Spettacolo

Si apre la stagione lirica 2013 a Parma

Andato in scena per la prima volta a Parma il 7 gennaio 1989 e ripreso nel corso del Festival Verdi 2011, torna ancora una volta in città per aprire la stagione lirica 2013 ‘Un ballo in maschera’ nello storico allestimento di Pier Luigi Samaritani. Il grande artista piemontese scomparso a Roma nel 1994 aveva firmato pure la regia dell’opera evidenziando comunque il proprio irresistibile talento soprattutto nella realizzazione delle scene dipinte, sempre contraddistinte da una reale fedeltà al testo e da un’attenzione privilegiata alla luce. Classe e cura di ogni dettaglio facevano parte del bagaglio di Samaritani e, in generale, improntano anche questa edizione per la quale il veneziano Massimo Gasparon ha ideato ex novo alcune ambientazioni, andate perdute, curando nel contempo la regia.
Nella serata della prima parmigiana del 12 gennaio la bacchetta è affidata a Massimo Zanetti, maestro di formazione milanese alla testa della nuova Filarmonica del Teatro Regio, compagine al suo debutto composta da musicisti scelti dopo accurate selezioni. La direzione appare equilibrata  e rivela un buon ritmo narrativo non disgiunto da un’attenzione costante ai numerosi dettagli della raffinata partitura.
Francesco Meli veste i panni di Riccardo, ma il tenore, pur evidenziando una voce elegante, mostra una certa fatica e non sembra del tutto adatto al ruolo affidatogli. Il canto dell’artista trova modo di emergere nel primo atto e nella romanza finale ma, in genere, mano a mano che si procede con l’opera, non è più in grado di svettare e denota limiti soprattutto nel registro grave oltre che nelle dinamiche del fraseggio. Amelia è la napoletana Anna Pirozzi, soprano con voce contrassegnata da alcune durezze negli acuti e da una povertà timbrica nei gravi, a partire dall’impegnativo ingresso in scena per il quale sono necessari mezzi vocali cospicui. La cantante fatica ad imprimere vigore ed emotività alla parte anche se riveste con una certa dignità il drammatico personaggio della protagonista femminile. L’Oscar di Serena Gamberoni risulta in genere convincente e privo della leziosità e petulanza di talune interpretazioni. Il baritono Luca Grassi (Renato) è penalizzato da un timbro non molto seducente e poco incline alle sfumature, ma è comunque corretto e risultano quindi ingenerosi i fischi riservatigli alla fine.
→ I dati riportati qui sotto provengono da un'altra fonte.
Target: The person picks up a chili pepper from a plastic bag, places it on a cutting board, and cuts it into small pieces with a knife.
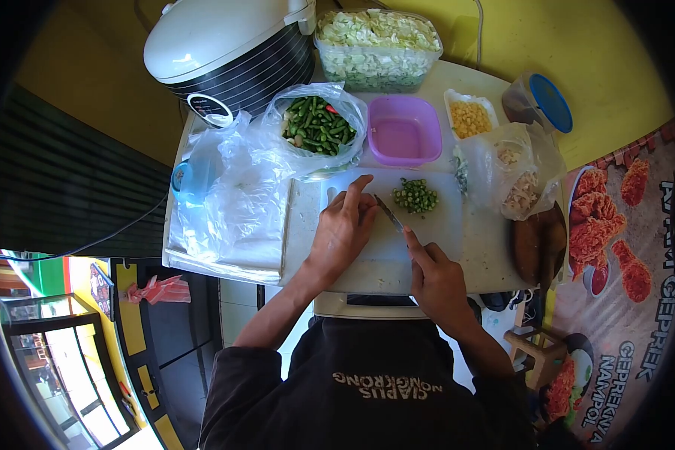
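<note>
My right hand [433, 279] grips a small knife [388, 213], its blade slanting up and left over a white cutting board [386, 247]. Just left of the blade is my left hand [343, 232], its fingers bent in towards the board and one finger raised. Whatever those fingers hold is hidden. A small heap of chopped green chillies [415, 196] lies on the board to the right of the blade. Behind the board, an open plastic bag [356, 112] holds whole green chillies [319, 127] with a red one among them.
A purple tub [405, 159] stands behind the board. Further back are a rice cooker [225, 45] and a container of cut cabbage [379, 45]. Yellow pieces in a tray [470, 116], a bag of pale pieces [529, 161] and a blue-lidded container [551, 101] sit right; plastic bags [236, 195] lie left.
</note>
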The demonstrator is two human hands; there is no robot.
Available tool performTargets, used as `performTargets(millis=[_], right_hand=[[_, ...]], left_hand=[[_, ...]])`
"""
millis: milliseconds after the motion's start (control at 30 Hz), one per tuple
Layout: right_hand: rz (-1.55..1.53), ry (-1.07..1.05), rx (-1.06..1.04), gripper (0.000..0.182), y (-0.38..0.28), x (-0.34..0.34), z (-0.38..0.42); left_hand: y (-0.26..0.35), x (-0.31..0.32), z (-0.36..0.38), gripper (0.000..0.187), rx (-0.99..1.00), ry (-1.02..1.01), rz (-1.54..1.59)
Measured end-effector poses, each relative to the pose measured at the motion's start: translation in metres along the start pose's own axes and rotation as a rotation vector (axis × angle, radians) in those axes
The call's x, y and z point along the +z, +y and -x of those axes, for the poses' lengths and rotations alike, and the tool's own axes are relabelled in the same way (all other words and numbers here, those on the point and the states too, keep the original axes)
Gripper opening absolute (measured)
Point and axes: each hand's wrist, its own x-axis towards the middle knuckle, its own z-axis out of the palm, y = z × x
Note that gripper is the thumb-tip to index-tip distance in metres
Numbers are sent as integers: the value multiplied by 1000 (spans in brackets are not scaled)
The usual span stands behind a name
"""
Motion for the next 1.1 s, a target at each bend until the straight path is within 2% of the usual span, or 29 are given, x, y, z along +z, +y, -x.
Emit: performTargets(millis=[267,700,1100], right_hand=[[-38,-14,-3,66,4,-1,-3],[13,-50,-36,67,1,-3,-12],[37,-182,93,61,3,-16,-5]], left_hand=[[-1,0,0,53,52,-5,-34],[3,1,-2,50,32,-23,-1],[1,7,1,41,46,43,-49]])
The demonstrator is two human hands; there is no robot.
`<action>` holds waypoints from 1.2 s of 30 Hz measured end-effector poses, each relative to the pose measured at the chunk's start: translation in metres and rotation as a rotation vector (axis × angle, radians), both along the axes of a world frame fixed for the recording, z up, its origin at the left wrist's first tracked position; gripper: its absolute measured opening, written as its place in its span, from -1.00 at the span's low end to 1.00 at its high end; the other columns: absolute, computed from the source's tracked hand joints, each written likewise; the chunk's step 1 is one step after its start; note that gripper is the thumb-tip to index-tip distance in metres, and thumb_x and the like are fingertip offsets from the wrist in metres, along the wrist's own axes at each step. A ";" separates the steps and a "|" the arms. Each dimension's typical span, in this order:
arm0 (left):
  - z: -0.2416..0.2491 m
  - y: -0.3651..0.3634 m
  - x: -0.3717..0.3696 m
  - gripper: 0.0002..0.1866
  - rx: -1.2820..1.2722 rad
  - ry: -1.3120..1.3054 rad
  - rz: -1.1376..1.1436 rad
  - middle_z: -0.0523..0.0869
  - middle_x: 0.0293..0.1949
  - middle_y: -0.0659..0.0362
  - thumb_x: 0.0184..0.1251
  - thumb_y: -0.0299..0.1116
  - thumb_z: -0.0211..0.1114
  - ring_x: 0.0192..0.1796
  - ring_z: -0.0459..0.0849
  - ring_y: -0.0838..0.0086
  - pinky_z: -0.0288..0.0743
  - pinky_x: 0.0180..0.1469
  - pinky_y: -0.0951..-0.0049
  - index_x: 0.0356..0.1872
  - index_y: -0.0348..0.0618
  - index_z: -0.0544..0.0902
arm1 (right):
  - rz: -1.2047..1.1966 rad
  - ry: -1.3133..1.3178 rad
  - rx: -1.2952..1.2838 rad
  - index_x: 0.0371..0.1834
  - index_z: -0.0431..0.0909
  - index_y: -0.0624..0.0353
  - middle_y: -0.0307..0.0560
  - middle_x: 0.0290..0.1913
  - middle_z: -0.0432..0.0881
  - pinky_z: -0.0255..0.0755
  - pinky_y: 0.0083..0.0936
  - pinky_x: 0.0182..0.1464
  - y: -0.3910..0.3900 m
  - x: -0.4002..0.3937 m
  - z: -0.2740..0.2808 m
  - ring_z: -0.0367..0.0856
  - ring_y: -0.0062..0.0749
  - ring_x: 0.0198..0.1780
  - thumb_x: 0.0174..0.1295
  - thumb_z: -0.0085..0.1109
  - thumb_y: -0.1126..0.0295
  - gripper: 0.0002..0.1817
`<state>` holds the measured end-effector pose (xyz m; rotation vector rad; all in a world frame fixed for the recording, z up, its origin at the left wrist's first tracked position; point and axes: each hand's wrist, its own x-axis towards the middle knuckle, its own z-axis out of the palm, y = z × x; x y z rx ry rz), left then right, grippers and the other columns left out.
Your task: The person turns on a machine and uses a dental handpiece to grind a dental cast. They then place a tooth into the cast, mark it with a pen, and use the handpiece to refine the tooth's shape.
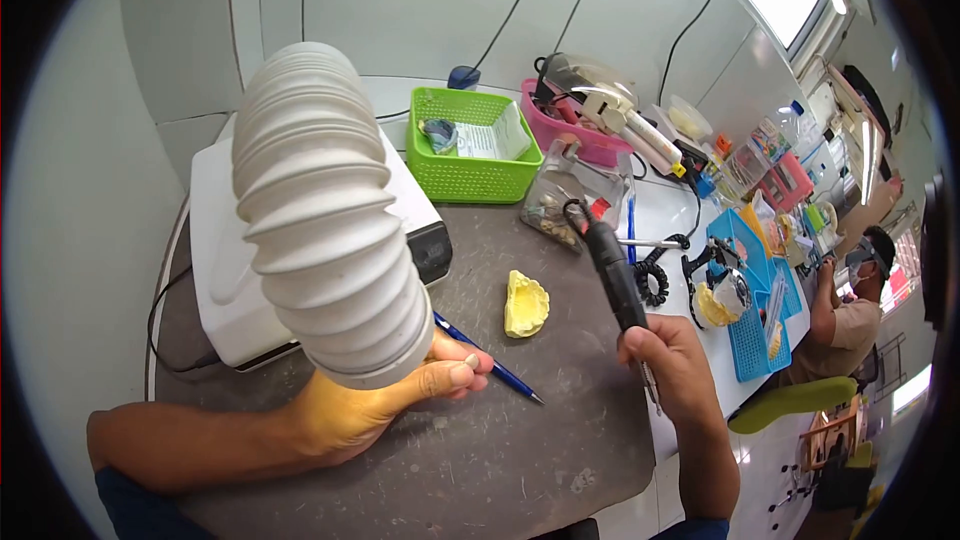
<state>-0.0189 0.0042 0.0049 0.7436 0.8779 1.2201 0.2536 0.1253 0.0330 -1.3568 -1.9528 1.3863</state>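
Note:
Between the thumb and fingers of my left hand (380,400) is a small whitish piece (472,362), too small to make out fully. That hand is under the mouth of a white ribbed hose (325,220), which hides part of its fingers. My right hand (675,365) is closed round a black handpiece (613,270) with a thin metal tip pointing down. A yellow dental cast (526,304) lies on the grey-brown mat between my hands. Beside my left fingers, a blue pen (505,370) lies slantwise.
A white machine (230,280) stands behind the hose. Further back are a green basket (470,185), a pink basin (590,145) and a clear container (548,210). Blue trays (750,345) and a second cast (712,308) are at right. Another person (850,315) sits beyond.

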 end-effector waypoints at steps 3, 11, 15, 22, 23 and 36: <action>0.004 -0.005 -0.002 -0.81 -0.020 -0.082 0.014 0.69 -0.03 0.05 0.37 -0.53 0.29 0.03 0.68 0.40 0.58 0.10 0.43 -0.04 -0.21 0.56 | 0.062 0.523 -0.141 -0.43 0.48 0.12 -0.41 -0.52 0.38 0.15 -0.68 -0.43 -0.008 -0.007 -0.015 0.26 -0.71 -0.50 0.16 0.43 0.17 -0.67; -0.003 -0.009 -0.009 -0.75 -0.009 -0.166 0.012 0.65 -0.01 0.01 0.39 -0.54 0.26 0.03 0.67 0.37 0.58 0.14 0.39 0.06 -0.27 0.55 | 0.324 0.542 0.352 -0.17 0.65 0.28 -0.02 -0.38 0.69 0.50 -0.59 -0.26 -0.021 -0.066 0.002 0.65 -0.42 -0.34 0.14 0.36 0.47 -0.80; -0.004 -0.007 -0.012 -0.69 -0.067 -0.193 -0.024 0.67 0.00 -0.05 0.37 -0.52 0.29 0.03 0.70 0.34 0.62 0.11 0.42 0.09 -0.36 0.51 | 0.429 0.644 0.686 -0.14 0.55 0.32 -0.05 -0.36 0.70 0.65 -0.44 -0.23 -0.025 -0.080 -0.018 0.77 -0.20 -0.23 -0.02 0.43 0.58 -0.65; -0.008 -0.004 -0.009 -0.77 0.016 -0.175 -0.005 0.68 -0.08 -0.08 0.40 -0.63 0.20 -0.02 0.73 0.31 0.66 0.05 0.41 0.03 -0.33 0.49 | 0.568 0.549 0.753 -0.06 0.35 0.20 0.04 -0.28 0.59 0.67 -0.21 -0.13 -0.025 -0.079 -0.028 0.73 0.07 -0.08 0.03 0.48 0.54 -0.51; -0.008 -0.003 -0.009 -0.77 0.012 -0.172 -0.003 0.68 -0.08 -0.08 0.40 -0.63 0.20 -0.02 0.73 0.31 0.66 0.05 0.41 0.03 -0.33 0.49 | 0.566 0.518 0.752 -0.06 0.35 0.18 0.03 -0.27 0.59 0.69 -0.23 -0.11 -0.025 -0.078 -0.028 0.72 0.11 -0.03 -0.01 0.51 0.55 -0.48; -0.023 -0.006 -0.013 -0.81 -0.014 -0.138 -0.021 0.68 -0.05 -0.07 0.42 -0.62 0.17 0.02 0.71 0.37 0.63 0.10 0.44 0.00 -0.36 0.48 | 0.495 0.554 0.796 -0.23 0.48 0.20 -0.05 -0.34 0.66 0.72 -0.39 -0.19 -0.028 -0.088 -0.025 0.78 -0.04 -0.13 -0.04 0.54 0.53 -0.61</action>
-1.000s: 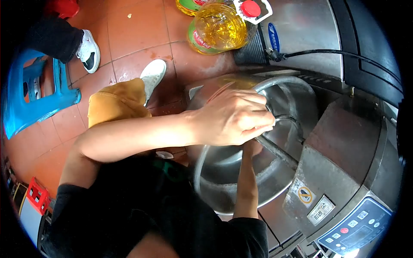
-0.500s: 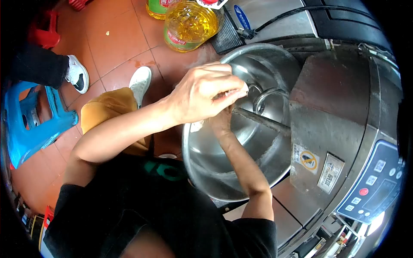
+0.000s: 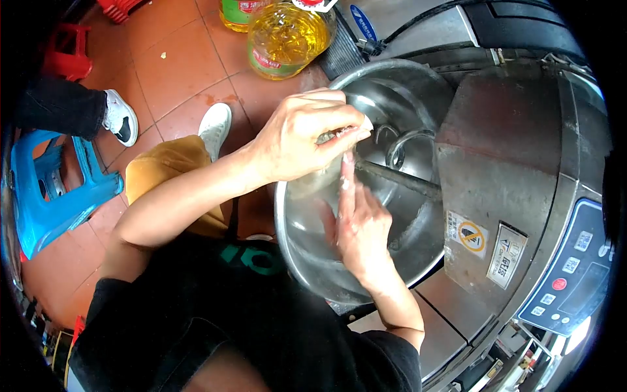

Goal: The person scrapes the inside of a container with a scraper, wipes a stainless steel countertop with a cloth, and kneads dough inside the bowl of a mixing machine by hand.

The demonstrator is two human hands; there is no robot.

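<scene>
My left hand point(image 3: 307, 137) is over the near-left rim of a steel mixer bowl point(image 3: 304, 261), fingers closed in a pinch. It grips a see-through thing point(image 3: 312, 184), partly under the palm; its exact kind is hidden. White residue shows at the fingertips. Below it, my right hand point(image 3: 364, 228) is over the bowl, index finger stretched up toward the left fingertips and thumb apart. Whitish smears mark the right fingers, and I see nothing held there. Beyond the hands are the spiral dough hook point(image 3: 397, 151) and a straight metal bar point(image 3: 405, 179).
The mixer head point(image 3: 503, 137) and its control panel point(image 3: 568, 274) stand at the right. Oil jugs point(image 3: 287, 40) are on the tiled floor point(image 3: 176, 72). Left are a blue stool point(image 3: 62, 199), a red stool point(image 3: 68, 52) and another person's leg point(image 3: 62, 108).
My right hand has come out from beneath the left one, moving down and right, with its index finger now extended. My left hand keeps nearly the same place and pinch.
</scene>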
Ulrica, Julia Gertseva, pur tentando di caratterizzare al meglio il personaggio, già dall’iniziale invocazione «Re dell’abisso» sino al «Della città», tradisce un certo disagio nel registro grave rivelandosi in definitiva un soprano, anziché un contralto, come richiesto da Verdi. A completamento del cast un buon Sergio Vitale (Silvano), Enrico Turco (Samuel), un discutibile Francesco Palmieri (Tom), Gian Marco Avellino (un giudice), Enrico Paolillo (un servo).
Attento il lavoro del coro preparato da Martino Faggiani, specie nell’individuazione del giusto colore del «Posa in pace» introduttivo e del «Cor sì grande e generoso» della scena finale.
Il dramma satiresco – per usare una felice espressione del grande critico musicale Teodoro Celli – consumatosi alle chiamate finali, non meriterebbe neppure un cenno. Ci riferiamo in particolare ai «buu» rivolti all’orchestra e al maestro Zanetti; non ne capiamo il motivo… o forse lo capiamo anche troppo e qui, per dirla con Oscar, «Più che abbastanza ho detto».